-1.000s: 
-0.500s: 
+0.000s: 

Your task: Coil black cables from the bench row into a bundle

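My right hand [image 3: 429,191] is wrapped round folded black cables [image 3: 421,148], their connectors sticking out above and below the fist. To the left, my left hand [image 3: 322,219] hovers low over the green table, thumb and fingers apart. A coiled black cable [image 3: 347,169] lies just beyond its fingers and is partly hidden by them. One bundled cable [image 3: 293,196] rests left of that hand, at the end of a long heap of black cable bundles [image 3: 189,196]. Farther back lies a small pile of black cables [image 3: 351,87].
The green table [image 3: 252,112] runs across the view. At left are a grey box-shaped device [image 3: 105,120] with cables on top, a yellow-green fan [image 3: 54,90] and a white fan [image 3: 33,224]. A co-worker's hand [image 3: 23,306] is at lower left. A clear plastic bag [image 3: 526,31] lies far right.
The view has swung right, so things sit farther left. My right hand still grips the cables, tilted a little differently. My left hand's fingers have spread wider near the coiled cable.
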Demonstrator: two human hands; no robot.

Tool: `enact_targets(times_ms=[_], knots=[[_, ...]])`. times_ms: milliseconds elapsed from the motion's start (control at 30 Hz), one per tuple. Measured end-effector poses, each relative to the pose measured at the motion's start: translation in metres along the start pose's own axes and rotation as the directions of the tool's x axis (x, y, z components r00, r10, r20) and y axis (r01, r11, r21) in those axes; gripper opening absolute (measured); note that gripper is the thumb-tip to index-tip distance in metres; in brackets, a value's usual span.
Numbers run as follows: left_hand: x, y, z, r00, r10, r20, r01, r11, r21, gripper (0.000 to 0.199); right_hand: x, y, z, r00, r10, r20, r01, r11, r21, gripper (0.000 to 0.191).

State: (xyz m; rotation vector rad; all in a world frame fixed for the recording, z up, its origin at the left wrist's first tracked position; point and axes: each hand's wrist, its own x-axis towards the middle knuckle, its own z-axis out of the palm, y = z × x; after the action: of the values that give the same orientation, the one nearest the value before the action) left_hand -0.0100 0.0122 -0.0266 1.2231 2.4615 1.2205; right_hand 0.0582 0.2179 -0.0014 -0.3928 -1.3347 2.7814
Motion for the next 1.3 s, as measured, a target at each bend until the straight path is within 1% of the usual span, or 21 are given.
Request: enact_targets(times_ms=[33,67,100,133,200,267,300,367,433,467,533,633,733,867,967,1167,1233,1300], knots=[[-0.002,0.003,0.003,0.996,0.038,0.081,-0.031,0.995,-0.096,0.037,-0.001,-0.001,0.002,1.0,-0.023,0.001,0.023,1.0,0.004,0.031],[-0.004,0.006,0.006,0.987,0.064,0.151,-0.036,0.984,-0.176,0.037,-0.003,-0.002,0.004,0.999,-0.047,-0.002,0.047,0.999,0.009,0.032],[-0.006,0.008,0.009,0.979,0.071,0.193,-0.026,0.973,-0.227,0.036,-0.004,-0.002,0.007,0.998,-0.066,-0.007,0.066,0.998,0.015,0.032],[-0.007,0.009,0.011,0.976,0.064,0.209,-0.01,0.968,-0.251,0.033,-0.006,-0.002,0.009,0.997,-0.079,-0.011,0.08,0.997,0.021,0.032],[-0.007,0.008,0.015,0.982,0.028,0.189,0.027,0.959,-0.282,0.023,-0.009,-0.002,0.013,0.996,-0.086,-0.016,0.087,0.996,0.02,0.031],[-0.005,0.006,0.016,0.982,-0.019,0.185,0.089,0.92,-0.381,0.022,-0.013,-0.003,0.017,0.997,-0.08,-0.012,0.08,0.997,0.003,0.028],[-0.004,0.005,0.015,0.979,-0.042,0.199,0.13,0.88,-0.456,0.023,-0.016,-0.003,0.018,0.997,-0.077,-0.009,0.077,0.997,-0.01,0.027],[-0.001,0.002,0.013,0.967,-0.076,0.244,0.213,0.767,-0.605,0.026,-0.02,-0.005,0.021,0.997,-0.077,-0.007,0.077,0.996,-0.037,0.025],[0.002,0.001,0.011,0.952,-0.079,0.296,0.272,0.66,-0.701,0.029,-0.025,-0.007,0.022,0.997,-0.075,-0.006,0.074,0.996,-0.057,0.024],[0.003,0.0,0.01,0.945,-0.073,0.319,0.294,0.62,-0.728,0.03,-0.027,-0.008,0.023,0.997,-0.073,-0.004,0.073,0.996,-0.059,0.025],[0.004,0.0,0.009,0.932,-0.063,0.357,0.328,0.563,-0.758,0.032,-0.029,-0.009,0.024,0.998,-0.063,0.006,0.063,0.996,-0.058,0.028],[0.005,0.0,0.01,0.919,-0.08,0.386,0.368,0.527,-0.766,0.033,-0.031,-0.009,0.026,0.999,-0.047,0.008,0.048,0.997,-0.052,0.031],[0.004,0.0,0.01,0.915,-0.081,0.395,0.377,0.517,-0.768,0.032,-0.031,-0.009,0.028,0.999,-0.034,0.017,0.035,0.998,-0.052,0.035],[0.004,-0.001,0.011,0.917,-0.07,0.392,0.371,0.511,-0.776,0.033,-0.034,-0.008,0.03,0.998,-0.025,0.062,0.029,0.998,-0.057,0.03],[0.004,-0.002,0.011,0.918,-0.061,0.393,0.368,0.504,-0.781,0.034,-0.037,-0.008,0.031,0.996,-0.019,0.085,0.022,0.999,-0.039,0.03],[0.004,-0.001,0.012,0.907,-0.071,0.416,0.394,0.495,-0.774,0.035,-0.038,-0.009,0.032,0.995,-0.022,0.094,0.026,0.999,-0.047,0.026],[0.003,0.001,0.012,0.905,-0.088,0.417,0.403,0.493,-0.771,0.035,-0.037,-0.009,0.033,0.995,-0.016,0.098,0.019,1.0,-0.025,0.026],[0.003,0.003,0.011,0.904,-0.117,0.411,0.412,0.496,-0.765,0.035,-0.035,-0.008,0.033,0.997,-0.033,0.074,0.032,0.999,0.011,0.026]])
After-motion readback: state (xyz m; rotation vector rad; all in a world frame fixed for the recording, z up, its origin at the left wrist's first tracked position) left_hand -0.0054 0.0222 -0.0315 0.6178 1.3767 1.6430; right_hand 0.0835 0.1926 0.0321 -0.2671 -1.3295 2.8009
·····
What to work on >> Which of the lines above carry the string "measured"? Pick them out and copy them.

Reply to the task >>
Tool: `enact_targets(times_ms=[_], knots=[[_, ...]])`. times_ms: milliseconds elapsed from the motion's start (control at 30 Hz), one per tuple. Measured end-effector poses, each relative to the pose measured at the motion's start: translation in metres along the start pose's own axes and rotation as the directions of the tool's x axis (x, y, z components r00, r10, r20) and y axis (r01, r11, r21) in those axes; gripper opening absolute (measured); note that gripper is the thumb-tip to index-tip distance in metres; in brackets, a value's usual span.
Motion for the next 1.3 s, as measured, a target at each bend until the straight path is within 1% of the usual span, or 21 are given.

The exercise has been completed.